Extract all lines in the data that contain the word "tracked".
Start of RECORDS FOR THE EXERCISE
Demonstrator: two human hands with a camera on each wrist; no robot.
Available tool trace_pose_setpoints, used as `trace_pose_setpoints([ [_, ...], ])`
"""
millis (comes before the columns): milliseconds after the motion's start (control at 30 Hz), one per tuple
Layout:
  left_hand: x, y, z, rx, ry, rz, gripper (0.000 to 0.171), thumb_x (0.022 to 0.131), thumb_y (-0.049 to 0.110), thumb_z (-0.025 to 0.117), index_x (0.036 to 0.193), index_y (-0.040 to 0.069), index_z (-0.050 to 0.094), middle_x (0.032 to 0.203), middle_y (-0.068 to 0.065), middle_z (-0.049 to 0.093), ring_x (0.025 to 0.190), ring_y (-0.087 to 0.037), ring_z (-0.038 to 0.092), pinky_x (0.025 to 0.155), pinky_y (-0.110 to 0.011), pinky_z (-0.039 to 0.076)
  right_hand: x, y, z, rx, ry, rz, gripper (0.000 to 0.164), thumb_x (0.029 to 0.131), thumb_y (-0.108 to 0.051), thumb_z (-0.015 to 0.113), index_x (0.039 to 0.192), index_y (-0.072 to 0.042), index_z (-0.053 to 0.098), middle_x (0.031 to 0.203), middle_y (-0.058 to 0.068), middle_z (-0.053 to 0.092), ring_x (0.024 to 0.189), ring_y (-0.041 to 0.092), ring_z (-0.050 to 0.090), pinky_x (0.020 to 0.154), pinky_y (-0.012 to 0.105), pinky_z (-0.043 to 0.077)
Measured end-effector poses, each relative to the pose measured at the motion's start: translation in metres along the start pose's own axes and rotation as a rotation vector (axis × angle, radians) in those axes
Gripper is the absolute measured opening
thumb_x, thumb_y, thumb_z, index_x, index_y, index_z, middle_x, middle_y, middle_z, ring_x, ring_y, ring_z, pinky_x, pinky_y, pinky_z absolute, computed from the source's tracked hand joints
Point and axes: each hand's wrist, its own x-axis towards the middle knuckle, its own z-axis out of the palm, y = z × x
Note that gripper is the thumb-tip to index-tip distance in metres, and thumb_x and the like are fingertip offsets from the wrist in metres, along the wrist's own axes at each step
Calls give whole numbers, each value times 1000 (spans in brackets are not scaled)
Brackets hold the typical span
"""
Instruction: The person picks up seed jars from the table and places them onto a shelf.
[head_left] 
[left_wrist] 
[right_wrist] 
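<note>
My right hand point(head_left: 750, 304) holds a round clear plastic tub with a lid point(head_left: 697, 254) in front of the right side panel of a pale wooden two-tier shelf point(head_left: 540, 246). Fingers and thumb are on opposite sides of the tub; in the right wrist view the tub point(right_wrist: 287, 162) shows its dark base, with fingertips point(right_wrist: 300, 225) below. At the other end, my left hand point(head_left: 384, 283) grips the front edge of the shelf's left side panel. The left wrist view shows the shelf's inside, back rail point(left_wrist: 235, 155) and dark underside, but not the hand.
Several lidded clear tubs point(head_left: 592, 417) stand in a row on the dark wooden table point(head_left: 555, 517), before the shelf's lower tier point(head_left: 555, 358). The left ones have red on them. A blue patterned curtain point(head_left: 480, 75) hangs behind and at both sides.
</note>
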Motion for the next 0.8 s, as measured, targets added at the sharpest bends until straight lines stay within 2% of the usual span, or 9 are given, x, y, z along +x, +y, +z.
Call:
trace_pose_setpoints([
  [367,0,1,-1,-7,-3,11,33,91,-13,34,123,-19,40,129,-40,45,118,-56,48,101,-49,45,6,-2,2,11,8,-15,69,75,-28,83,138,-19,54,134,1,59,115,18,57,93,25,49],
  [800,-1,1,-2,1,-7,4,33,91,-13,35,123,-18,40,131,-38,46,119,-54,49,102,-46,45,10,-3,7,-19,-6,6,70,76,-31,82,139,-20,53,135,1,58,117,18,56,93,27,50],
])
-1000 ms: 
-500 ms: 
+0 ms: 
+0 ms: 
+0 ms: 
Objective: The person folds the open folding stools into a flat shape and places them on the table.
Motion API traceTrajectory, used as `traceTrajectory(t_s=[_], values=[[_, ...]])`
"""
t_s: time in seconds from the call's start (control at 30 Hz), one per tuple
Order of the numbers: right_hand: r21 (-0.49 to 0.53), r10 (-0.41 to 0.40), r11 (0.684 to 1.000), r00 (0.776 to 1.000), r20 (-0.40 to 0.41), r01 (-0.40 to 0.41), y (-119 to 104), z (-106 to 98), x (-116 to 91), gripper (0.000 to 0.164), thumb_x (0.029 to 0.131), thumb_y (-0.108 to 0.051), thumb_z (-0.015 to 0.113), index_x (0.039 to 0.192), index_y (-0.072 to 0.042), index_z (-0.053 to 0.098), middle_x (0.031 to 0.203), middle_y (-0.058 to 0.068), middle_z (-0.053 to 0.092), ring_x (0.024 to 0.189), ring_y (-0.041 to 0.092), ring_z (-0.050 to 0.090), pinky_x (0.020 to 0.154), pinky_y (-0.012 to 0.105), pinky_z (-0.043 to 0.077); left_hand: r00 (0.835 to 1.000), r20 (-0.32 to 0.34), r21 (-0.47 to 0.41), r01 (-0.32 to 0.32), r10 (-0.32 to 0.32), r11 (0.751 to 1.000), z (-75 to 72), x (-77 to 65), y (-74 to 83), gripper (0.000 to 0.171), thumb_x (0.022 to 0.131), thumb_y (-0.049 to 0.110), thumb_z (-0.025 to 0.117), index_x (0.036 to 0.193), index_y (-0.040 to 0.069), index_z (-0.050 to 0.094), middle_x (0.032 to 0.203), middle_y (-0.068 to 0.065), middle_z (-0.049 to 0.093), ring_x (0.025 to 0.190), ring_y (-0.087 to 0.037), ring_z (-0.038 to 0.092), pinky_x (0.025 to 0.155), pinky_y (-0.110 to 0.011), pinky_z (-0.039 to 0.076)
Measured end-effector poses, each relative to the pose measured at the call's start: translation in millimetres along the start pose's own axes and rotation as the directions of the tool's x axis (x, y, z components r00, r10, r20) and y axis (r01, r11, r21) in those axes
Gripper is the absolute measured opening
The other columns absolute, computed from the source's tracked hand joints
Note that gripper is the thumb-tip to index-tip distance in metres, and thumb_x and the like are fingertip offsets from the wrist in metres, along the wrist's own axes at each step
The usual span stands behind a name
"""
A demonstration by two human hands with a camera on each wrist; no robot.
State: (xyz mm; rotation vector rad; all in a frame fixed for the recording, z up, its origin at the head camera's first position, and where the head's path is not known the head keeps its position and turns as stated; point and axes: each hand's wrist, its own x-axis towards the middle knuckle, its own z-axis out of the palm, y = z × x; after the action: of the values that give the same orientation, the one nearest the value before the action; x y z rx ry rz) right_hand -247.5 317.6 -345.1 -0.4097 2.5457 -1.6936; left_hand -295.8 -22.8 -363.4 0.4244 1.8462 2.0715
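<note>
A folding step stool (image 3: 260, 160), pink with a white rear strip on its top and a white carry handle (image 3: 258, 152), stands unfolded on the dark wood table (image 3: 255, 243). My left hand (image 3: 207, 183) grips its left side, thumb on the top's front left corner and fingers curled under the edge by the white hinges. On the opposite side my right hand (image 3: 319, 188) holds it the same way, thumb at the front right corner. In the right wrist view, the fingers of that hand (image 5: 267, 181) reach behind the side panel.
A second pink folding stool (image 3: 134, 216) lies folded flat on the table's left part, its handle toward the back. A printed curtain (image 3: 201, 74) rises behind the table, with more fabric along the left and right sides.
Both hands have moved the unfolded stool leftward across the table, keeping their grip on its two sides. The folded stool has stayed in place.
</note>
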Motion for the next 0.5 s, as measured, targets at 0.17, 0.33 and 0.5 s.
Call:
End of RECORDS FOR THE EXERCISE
:: REPLY TO THE TASK ::
thumb_x, thumb_y, thumb_z, index_x, index_y, index_z, middle_x, middle_y, middle_z, ring_x, ring_y, ring_z, pinky_x, pinky_y, pinky_z absolute, computed from the source's tracked hand joints
The other columns absolute, computed from the source's tracked hand joints

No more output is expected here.